Dialogue is easily one of Jikandia's best traits, but even this is marred by sloppy execution. Characters have a lot of funny things to say - so much that it can't be contained by one text box. The text boxes aren't bad when they happen at the appropriate times, but characters like to talk during levels. On the positive side, the text boxes never obscured areas of the level, but at the same time, I was so focused on the levels I couldn't enjoy the text.

There's also a Coliseum area where you can play through areas with friends, though I wasn't able to test this feature out.

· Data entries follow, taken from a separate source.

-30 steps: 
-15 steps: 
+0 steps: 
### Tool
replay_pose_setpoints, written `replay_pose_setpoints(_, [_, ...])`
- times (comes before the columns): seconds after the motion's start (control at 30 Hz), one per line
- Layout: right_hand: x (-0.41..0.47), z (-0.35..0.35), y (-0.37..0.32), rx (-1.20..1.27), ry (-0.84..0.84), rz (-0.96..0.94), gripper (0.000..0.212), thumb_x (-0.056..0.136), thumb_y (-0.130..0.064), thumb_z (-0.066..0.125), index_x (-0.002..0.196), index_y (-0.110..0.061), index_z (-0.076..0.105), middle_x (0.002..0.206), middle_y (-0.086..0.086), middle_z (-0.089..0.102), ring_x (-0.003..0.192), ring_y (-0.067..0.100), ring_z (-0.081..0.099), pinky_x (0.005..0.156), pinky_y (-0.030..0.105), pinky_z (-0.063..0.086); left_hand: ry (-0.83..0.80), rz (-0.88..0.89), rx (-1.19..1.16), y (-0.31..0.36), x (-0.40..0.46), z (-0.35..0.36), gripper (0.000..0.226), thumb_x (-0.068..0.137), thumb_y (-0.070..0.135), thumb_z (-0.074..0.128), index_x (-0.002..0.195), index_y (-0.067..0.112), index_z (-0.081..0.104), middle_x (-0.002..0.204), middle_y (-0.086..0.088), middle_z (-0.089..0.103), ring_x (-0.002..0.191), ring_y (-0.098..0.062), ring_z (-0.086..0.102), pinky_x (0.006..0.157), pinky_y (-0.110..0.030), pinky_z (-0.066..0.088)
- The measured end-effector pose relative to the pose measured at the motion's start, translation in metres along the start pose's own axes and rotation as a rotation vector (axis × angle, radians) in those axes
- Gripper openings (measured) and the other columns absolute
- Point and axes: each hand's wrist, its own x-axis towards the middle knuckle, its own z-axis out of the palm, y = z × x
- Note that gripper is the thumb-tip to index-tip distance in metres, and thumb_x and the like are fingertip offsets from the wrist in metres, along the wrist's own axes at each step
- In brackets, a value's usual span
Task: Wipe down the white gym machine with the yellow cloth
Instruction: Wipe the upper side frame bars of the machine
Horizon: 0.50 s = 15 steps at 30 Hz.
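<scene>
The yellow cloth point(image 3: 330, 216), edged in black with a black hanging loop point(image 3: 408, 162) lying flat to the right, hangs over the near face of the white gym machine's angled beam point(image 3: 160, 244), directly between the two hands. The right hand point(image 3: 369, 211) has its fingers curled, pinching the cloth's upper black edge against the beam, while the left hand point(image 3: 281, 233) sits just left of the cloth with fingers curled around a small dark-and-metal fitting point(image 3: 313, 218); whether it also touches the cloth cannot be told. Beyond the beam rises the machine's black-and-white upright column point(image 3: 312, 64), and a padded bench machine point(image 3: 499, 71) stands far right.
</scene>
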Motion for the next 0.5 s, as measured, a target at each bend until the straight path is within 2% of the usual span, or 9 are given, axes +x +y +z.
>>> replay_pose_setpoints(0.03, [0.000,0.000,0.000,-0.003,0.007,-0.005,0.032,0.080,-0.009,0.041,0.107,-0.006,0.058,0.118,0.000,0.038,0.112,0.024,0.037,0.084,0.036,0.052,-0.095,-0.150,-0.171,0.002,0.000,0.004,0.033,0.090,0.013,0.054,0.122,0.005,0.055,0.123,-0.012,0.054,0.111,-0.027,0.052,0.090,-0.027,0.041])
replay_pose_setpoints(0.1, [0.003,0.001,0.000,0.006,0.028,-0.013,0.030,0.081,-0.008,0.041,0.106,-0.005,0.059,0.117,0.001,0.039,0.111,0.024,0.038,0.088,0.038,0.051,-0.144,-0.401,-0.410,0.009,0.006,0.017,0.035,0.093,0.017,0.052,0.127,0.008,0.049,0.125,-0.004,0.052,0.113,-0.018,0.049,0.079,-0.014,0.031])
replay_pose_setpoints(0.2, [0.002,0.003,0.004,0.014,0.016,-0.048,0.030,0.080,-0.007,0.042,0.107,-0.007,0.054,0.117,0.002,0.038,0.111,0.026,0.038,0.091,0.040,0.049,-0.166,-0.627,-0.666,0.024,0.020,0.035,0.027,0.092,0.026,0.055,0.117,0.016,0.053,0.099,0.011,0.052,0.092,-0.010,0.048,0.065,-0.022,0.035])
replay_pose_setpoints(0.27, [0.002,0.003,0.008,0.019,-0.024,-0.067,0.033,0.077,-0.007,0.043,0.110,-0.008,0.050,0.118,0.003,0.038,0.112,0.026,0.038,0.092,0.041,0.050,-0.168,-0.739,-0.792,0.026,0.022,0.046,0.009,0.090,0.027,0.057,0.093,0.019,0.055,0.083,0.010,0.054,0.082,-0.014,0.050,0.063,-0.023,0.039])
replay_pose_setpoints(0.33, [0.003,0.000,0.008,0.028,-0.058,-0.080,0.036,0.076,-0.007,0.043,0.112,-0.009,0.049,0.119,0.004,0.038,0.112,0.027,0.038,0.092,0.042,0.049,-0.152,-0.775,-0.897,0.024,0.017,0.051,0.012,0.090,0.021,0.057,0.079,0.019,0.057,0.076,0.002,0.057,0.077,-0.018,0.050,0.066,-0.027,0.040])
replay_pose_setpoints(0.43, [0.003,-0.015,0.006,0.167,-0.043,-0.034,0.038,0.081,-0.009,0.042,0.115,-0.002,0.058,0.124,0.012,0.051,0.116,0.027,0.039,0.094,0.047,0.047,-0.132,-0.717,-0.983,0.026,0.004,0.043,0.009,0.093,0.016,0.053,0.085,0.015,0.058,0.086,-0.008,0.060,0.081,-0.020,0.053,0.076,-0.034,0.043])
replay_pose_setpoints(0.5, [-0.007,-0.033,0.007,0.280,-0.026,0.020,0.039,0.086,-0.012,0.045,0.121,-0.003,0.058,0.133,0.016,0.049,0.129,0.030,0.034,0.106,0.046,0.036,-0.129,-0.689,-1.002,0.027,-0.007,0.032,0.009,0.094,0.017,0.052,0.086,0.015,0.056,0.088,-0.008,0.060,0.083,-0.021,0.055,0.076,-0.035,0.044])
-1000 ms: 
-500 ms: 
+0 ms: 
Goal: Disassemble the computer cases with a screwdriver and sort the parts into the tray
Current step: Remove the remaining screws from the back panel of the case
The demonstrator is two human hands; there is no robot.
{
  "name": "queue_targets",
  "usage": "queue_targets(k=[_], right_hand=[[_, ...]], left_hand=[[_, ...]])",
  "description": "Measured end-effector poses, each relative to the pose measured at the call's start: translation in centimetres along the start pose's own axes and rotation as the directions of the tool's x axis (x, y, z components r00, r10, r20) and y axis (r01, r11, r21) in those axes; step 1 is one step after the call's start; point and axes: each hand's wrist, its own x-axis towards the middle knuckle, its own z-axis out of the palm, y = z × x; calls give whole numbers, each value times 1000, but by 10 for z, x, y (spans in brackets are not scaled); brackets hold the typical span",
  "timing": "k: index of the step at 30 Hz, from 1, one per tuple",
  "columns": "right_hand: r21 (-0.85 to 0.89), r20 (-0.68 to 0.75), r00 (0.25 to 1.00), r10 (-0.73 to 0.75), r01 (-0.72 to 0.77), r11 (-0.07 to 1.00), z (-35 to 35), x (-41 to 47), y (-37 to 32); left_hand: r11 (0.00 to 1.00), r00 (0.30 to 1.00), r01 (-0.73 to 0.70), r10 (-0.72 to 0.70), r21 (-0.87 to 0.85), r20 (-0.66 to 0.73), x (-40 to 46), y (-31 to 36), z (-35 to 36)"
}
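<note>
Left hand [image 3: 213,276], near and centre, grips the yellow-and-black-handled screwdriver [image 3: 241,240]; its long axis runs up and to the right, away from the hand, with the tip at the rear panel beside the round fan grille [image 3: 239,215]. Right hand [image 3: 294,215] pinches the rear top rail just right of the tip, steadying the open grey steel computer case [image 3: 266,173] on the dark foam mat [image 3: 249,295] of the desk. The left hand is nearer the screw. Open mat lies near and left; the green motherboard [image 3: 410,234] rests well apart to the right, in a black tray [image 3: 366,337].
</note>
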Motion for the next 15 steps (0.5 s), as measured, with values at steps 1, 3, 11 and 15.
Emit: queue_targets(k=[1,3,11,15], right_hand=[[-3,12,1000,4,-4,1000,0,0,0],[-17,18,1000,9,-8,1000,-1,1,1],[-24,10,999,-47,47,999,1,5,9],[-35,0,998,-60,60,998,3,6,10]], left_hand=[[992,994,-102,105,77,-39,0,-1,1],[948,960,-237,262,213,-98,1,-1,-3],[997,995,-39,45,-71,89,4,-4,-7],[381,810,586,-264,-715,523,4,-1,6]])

You get to decide how long you want to spend in a dungeon, so time doesn't factor into the difficulty level. If three minutes isn't enough, you can just bump the time up. If thirty minutes isn't enough time, well, there may be bigger issues at play. Jikandia: The Timeless Land is generally straightforward and easy, though you'll need to contend with a few randomly generated traps in strange places. Hall is the only character who can die, however, and the penalty only affects your end-level score, which isn't a major deal unless you're a score junkie.

Completing certain challenges on each floor of the dungeon earns stars. If you can earn all stars on a floor, the next will be easier. Actually collecting all stars on a level is a challenge; sometimes you'll need to find certain chests, other times you might need to defeat specific enemies. Sometimes you'll have to complete a "Just in Timer" challenge, which adds a timer to all chests. If you can find the chest with the special item in it before the clock runs out, you'll gain access to some cool equipment. The timer will also apply to doors. If you can't reach the door before the timer runs out, you're automatically jumped to the next floor and lose your star progress, usually ensuring a tough next floor.

Game Mechanics:
Boss fights showcase another of Jikandia: The Timeless Land's strengths, character customization. Boss fights are mostly about pattern recognition, though you'll need to find the right combination of kids if you want to defeat it. Each kid has a different attack pattern, though you're only allowed to take two into the dungeon with you at any one time. This opens up numerous strategic opportunities. If a certain attack combo doesn't work, you can always grab another pair of kids and try again. Even better, there's no one "ultimate" combo, opening up the opportunity for multiple combinations.

Another interesting bit of customization involves magic quartz crystals. Quartz crystals impart stat boost and other magic abilities. As with the combinations of kids, you're encouraged to experiment with different load outs in each level. There's no one win-all combination, so it's impossible to make it through the entire game with the same set of kids, weapons and quartz. As you progress through the game, you'll unlock more slots, upping the range of possible combinations.

Weapons add another point to customization options, though it is the weakest one. Spending more time in each dungeon is supposed to offer bigger and better awards for your time. However, this really isn't the case since the game is a bit of a tightwad when it comes to offering the better gear. Even after spending the full thirty minutes tooling around levels, I was always rewarded with crummy weapons.

I loved the level of strategic depth afforded by the system, but couldn't bring myself to replay missions or stay in dungeons longer than a few minutes. Jikandia: The Timeless Land offers a lot of neat possibilities, but trips up where it counts the most. Levels are repetitive and dull, which wouldn't be horrible if it at least made good on its reward system. It doesn't and as a result, Jikandia: The Timeless Land isn't as fun as it initially looks.